**HOW TO COMPLETE THIS TASK:**
Filter these entries, keeping only lines that hold the word "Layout".

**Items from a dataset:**
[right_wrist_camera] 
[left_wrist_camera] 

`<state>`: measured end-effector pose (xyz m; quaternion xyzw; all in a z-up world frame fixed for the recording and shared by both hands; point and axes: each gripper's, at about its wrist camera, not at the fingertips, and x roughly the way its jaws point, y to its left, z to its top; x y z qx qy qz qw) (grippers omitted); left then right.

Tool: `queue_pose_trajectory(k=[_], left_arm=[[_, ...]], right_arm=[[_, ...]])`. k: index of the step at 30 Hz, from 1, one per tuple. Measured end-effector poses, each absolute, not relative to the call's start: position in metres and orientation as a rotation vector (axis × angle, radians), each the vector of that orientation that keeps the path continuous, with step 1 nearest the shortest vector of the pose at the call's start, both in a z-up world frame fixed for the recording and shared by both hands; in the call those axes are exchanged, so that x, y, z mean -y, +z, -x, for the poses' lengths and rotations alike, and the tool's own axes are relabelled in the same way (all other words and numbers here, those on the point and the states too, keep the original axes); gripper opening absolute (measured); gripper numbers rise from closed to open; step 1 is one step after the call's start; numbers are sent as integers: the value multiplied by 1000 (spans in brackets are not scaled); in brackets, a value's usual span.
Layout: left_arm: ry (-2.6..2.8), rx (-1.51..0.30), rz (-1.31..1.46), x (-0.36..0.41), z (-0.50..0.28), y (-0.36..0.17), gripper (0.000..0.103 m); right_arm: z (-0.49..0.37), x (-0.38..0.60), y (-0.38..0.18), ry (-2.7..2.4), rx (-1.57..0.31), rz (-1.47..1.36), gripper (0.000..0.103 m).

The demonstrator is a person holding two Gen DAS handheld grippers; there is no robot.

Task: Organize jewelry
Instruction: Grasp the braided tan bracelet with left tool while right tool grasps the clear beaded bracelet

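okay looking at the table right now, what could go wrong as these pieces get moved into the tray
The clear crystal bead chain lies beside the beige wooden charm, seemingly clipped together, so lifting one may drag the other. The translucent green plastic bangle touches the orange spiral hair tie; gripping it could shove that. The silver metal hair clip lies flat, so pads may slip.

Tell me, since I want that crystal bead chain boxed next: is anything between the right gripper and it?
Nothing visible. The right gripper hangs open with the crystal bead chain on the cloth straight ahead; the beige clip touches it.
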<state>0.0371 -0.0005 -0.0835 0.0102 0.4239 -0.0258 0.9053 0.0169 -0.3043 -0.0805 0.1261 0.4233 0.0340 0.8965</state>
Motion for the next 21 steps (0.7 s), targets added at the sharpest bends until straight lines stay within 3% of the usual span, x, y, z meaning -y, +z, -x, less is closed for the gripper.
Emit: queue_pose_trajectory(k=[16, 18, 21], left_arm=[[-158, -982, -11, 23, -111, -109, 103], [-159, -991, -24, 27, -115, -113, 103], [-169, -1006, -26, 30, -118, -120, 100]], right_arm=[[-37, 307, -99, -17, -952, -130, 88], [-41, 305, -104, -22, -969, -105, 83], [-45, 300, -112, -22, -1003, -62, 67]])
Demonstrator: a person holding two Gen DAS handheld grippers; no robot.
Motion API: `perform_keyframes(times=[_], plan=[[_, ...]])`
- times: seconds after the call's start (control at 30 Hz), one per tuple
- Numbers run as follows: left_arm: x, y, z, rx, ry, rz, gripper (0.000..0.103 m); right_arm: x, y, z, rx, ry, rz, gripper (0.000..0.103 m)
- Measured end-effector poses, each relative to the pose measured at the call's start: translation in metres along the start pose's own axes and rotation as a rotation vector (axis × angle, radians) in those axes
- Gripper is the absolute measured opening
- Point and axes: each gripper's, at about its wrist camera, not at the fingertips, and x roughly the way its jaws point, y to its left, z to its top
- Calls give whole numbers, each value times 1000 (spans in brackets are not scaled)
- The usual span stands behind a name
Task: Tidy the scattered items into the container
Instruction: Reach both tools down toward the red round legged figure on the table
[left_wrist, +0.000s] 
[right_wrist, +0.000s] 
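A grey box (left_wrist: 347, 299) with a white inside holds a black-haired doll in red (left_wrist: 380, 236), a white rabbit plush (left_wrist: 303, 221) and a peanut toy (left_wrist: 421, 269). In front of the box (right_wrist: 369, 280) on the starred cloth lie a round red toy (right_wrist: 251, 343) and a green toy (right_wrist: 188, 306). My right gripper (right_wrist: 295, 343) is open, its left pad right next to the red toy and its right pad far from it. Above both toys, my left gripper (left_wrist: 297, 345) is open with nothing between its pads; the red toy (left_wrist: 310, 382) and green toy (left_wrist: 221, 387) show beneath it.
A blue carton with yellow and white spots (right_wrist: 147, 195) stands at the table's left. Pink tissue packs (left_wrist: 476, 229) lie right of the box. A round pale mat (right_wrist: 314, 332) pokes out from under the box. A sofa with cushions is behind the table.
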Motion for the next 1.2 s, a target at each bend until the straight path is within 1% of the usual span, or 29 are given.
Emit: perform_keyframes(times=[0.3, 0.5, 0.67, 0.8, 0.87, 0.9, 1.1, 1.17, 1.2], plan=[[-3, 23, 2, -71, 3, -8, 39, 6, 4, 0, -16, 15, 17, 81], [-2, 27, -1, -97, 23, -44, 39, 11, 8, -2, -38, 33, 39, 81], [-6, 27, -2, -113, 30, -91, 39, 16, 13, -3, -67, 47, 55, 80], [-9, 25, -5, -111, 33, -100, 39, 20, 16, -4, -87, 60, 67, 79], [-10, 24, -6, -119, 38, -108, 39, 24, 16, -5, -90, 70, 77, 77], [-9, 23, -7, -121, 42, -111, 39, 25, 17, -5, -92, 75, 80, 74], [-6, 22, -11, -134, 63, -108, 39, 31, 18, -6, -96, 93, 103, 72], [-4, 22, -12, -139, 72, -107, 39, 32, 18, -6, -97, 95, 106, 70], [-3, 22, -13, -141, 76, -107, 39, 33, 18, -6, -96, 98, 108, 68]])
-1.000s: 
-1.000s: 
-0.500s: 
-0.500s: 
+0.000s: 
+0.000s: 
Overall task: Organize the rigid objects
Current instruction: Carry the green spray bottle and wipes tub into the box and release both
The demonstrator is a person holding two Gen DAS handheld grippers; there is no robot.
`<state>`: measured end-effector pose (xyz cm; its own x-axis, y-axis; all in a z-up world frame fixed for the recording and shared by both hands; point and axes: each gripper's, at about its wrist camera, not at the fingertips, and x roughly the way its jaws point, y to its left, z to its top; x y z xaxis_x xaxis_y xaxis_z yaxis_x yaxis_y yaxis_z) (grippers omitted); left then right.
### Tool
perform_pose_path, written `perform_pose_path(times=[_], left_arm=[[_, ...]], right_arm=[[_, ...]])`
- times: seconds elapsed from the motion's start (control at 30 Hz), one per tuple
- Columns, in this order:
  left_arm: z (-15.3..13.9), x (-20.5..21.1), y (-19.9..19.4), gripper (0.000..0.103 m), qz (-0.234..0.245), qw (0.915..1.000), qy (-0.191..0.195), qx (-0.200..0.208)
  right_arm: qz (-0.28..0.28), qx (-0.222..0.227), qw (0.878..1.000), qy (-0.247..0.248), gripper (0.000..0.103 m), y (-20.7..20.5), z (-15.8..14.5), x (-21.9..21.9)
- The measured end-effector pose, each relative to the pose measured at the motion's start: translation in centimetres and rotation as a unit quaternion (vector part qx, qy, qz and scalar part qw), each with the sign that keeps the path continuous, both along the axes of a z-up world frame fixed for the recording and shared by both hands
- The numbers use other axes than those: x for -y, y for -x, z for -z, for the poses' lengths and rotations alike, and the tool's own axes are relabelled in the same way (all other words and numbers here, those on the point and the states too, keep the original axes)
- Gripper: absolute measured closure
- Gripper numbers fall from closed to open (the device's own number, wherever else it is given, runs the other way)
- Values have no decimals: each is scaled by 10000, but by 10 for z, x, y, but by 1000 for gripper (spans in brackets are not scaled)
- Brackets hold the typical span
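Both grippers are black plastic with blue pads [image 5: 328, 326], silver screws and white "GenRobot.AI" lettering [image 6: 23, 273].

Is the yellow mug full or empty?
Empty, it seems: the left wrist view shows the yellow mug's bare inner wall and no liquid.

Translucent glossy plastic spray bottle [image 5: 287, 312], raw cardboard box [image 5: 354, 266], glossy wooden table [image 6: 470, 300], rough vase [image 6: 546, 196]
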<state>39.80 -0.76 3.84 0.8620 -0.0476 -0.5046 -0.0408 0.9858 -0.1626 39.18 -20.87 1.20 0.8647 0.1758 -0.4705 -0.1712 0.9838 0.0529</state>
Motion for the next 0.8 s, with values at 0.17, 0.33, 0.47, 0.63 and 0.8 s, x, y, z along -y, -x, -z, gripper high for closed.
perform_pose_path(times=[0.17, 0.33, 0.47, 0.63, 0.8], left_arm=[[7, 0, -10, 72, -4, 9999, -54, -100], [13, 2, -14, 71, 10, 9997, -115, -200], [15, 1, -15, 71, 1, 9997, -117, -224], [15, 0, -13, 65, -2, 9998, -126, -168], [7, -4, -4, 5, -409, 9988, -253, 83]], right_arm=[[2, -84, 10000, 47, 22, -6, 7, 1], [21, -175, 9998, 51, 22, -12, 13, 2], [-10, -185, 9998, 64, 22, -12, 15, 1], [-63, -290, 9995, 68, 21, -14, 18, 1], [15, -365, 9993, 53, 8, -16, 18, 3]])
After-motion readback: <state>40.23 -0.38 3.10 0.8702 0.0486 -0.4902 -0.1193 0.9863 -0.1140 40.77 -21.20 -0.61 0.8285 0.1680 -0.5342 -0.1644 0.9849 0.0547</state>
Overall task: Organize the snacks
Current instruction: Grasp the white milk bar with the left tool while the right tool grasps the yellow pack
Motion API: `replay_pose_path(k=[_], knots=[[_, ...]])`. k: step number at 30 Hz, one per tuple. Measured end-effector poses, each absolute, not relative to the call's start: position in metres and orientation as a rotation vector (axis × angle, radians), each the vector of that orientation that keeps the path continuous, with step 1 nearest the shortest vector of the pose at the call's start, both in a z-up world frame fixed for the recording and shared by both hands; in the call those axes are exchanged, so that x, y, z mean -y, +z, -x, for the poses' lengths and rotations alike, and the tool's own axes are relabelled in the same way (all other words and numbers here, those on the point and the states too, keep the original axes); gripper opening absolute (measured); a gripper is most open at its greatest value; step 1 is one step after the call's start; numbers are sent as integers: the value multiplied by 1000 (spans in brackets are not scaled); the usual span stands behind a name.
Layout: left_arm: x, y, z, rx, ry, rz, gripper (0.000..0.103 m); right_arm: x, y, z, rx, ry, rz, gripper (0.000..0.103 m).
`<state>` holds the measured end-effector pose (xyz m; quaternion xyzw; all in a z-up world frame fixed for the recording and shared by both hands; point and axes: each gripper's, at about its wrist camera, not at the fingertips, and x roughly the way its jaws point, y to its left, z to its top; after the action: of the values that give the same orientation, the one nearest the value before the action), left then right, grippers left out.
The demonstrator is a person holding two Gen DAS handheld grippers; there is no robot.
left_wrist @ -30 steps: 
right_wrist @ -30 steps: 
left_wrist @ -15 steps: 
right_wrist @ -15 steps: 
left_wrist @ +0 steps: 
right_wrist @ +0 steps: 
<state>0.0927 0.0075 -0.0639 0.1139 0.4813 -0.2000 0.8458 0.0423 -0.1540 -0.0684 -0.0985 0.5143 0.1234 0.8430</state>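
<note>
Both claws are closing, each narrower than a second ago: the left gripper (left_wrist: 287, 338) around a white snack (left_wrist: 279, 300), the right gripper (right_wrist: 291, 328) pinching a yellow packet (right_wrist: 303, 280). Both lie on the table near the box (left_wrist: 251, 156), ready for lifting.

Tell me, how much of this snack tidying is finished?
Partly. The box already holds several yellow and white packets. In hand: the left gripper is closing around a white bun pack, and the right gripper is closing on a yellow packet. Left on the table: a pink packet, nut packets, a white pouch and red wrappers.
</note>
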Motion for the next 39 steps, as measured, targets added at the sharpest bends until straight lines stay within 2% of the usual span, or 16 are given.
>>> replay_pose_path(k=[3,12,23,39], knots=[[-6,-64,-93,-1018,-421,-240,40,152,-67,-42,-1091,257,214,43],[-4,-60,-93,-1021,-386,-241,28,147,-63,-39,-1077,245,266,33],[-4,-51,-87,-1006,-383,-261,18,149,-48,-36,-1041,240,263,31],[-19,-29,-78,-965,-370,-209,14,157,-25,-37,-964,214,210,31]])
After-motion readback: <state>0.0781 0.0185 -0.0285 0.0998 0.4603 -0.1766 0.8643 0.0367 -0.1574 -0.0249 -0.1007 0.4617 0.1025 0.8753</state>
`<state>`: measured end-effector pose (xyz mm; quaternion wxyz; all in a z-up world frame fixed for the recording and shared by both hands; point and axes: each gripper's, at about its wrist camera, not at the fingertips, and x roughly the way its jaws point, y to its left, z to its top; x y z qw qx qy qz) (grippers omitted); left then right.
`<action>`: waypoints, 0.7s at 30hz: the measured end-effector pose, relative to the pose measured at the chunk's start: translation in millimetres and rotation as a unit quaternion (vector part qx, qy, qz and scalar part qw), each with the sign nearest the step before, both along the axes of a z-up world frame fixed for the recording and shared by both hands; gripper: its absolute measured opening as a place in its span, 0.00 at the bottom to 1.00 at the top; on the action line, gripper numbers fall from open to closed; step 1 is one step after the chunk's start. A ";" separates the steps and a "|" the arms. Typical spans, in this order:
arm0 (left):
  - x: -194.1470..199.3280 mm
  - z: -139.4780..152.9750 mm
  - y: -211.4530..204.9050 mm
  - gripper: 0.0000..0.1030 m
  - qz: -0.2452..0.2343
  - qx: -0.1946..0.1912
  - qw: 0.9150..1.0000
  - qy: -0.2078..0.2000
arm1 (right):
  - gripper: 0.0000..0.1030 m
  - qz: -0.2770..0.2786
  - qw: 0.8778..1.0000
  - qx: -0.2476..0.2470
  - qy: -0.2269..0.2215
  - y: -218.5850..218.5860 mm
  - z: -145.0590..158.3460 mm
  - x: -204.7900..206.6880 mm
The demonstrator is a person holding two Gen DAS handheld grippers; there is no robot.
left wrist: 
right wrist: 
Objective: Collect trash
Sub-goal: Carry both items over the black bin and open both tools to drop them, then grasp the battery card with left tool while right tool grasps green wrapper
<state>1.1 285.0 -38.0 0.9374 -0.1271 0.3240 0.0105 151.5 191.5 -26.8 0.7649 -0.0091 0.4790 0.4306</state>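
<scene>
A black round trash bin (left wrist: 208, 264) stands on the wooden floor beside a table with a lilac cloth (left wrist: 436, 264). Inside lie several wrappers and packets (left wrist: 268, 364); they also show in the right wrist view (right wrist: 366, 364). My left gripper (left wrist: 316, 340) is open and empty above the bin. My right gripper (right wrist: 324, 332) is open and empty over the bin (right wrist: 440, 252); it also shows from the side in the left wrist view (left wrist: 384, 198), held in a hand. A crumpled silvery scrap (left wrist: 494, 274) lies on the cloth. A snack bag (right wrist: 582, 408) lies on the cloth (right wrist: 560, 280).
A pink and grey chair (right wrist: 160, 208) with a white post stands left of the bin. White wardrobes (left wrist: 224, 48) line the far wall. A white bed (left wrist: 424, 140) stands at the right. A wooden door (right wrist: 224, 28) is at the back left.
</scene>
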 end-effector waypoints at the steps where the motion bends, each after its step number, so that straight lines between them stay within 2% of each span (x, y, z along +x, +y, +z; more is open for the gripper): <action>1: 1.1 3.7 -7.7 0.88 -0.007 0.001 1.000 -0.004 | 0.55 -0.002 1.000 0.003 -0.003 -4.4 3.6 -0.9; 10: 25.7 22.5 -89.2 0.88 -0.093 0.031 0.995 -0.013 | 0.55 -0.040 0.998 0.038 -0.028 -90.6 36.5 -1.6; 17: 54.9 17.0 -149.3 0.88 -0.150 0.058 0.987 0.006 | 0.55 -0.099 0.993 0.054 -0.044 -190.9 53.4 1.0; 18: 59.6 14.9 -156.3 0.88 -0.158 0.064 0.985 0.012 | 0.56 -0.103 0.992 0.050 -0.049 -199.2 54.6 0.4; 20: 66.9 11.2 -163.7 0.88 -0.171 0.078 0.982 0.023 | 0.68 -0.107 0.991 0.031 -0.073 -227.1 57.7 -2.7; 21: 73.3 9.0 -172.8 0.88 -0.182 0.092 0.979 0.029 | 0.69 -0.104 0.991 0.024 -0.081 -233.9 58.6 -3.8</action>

**WRITTEN REPLY:**
Layout: left_arm: ry (-2.6..2.8), rx (-1.51..0.30), rz (-1.31..1.46), x (-0.36..0.41), z (-0.50..0.28), y (-0.36..0.17), gripper (0.000..0.103 m); right_arm: z (-0.49..0.37), x (-0.38..0.60), y (-0.38..0.18), ry (-2.7..2.4), rx (-1.57..0.31), rz (-1.47..1.36), gripper (0.000..0.103 m).
Layout: left_arm: x, y, z, rx, ry, rz, gripper (0.000..0.103 m); right_arm: x, y, z, rx, ry, rz, gripper (0.000..0.103 m).

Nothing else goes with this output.